The first thing that you should do is pull out your caulk gun. It doesn’t get simpler than this, but energy efficiency starts here. For non-porous substances such as ceramic tile, metal, and glass, use a silicone caulk as the sealant. Masonry caulk is preferable for those outdoor materials such as mortar or concrete.

Wondering about the cost? If you complete this project yourself, you won’t have to pay more than a few dollars for a tube of caulk. If you hire a painter or local handyman to complete the job, be prepared to factor their expertise into your budget.

Book a handyman for vetted help around the house.

Invest in a smart thermostat

Buying a smart thermostat will be an upfront cost, usually a couple hundred dollars, but it is well worth the investment. By installing a smart thermostat, your heating and cooling needs will be controlled automatically.
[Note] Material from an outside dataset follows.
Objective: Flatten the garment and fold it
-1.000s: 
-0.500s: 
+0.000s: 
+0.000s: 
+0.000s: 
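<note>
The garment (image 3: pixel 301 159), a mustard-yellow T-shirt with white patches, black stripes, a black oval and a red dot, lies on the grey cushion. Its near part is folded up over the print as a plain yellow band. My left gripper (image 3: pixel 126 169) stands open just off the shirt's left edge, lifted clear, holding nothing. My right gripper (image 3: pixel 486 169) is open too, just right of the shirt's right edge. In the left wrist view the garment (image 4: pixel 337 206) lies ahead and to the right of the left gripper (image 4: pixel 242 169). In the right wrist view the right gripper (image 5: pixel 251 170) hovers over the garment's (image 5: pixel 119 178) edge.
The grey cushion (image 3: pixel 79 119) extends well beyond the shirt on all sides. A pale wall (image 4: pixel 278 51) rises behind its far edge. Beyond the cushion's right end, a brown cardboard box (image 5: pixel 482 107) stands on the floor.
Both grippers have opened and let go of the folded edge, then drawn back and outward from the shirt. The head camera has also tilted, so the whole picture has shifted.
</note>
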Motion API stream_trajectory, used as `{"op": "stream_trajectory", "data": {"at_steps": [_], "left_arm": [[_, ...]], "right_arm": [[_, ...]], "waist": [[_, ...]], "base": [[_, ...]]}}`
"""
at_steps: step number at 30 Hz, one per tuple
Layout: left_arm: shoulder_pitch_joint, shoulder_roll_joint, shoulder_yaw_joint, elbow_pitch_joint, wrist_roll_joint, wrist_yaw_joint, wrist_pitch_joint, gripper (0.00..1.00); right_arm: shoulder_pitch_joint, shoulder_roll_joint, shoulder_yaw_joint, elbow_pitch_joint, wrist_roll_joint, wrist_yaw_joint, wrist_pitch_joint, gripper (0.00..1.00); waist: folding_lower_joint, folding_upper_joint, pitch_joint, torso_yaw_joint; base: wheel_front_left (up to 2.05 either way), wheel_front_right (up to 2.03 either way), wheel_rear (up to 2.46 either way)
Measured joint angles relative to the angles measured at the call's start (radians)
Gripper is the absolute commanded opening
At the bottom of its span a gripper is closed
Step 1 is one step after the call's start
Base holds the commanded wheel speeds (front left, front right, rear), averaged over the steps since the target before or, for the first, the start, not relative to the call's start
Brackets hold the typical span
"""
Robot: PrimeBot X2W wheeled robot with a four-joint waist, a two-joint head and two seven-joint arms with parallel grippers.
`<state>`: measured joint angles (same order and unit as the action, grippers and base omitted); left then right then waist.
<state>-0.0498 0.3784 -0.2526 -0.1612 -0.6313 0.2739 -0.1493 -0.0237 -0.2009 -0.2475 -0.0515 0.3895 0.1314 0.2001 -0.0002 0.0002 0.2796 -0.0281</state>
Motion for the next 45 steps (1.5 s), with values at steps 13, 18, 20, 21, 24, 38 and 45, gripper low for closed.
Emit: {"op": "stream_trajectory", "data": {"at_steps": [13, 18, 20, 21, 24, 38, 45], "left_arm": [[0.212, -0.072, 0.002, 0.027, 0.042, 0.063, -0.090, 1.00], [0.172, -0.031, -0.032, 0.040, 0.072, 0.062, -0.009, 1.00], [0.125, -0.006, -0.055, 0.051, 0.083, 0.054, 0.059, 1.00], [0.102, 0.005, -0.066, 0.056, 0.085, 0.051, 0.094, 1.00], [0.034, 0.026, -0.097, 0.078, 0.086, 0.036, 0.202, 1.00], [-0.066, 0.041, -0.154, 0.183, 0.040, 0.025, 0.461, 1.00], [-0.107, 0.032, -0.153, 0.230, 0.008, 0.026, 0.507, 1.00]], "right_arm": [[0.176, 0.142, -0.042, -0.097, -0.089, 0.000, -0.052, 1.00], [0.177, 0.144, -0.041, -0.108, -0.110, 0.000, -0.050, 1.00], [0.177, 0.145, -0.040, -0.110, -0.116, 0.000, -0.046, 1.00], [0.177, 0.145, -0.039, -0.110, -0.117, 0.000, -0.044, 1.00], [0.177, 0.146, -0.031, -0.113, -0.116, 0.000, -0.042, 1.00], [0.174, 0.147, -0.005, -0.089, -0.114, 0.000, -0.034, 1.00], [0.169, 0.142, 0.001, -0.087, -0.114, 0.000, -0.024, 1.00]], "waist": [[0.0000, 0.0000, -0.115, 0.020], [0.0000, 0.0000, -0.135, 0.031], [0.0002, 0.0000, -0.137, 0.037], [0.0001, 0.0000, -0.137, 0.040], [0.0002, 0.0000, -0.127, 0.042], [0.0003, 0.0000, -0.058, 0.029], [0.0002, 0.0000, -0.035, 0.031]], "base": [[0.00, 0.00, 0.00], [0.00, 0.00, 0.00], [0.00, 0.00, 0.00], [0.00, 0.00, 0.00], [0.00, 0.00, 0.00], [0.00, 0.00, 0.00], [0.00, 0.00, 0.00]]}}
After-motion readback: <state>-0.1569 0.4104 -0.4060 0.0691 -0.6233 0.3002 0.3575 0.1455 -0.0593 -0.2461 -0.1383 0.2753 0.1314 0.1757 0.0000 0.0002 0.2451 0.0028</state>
You can program the device to turn on when you wake up, and turn off when you leave your home. This allows you to reduce your footprint while simultaneously saving on utility bills at the same time — it’s a win-win situation! Learn how to turn your home into a 2020 smart home.

Create a garden

This is more of an investment of your time rather than your money. Not only does this project have obvious eco-friendly benefits, but it also can help to boost the curb appeal and attractiveness of your yard.

When building your garden, don’t limit yourself to flowers. Consider adding fruits, vegetables, and herbs. In doing this you are creating a local food source that helps to cut greenhouse gases. When you’d like some strawberries, for instance, they’ll have travelled 20 metres to get to your plate, rather than thousands of kilometers from southern destinations. What’s more, having a garden helps to support local wildlife, such as honeybees, as they pass through your neighbourhood.

Improve your lighting

Everybody knows that LED lights are more eco-friendly for your home, so install these if they’re not used already. Efficient lighting goes beyond this, though. Use dimmer switches in your home to promote control over your lighting. This option lets you limit lighting when it’s not required, and if it comes with occupancy sensors, these lights will turn off after you exit the room.

If you have the budget, consider installing skylights within your home. Not only are they eye-catching and trendy, but they often remove the need to turn on lights in the first place.

Add insulation

This goes hand-in-hand with the point about adding caulk to your home. Energy waste tends to be quite prevalent in homes, so consider adding more insulation to your attic. Since hot air gravitates upwards, this can do wonders in containing heat during the colder months.

However, don’t just purchase the first kind of insulation that you see. There are many sustainable materials that can be used for insulation purposes. Some good options include cellulose insulation, spray foam made from soy or vegetable oil, or sheep’s wool.

Cellulose insulation is considered one of the most sustainable insulation materials because it’s composed of 80%-85% recycled newsprint. Spray foam made of soy or vegetable oil is another efficient insulative material. A little goes a long way with this substance and it is more natural than many alternatives. Finally, sheep’s wool is also an attractive option. This unique material continues to insulate even if it gets damp. Sheep produce wool throughout their entire lifetime too, making it a natural and renewable option.

Final thoughts

Many scoff at the idea of making their home “greener”. They imagine time consuming and expensive upgrades like solar powered installations, new water heaters, and expensive home appliances. The tips above prove that sustainability doesn’t have to break the bank, in fact, it can often provide an attractive ROI with significant savings in the long-run.

As the final weeks of summer approach, consider trying some of these green home improvements. The planet and your wallet will thank you.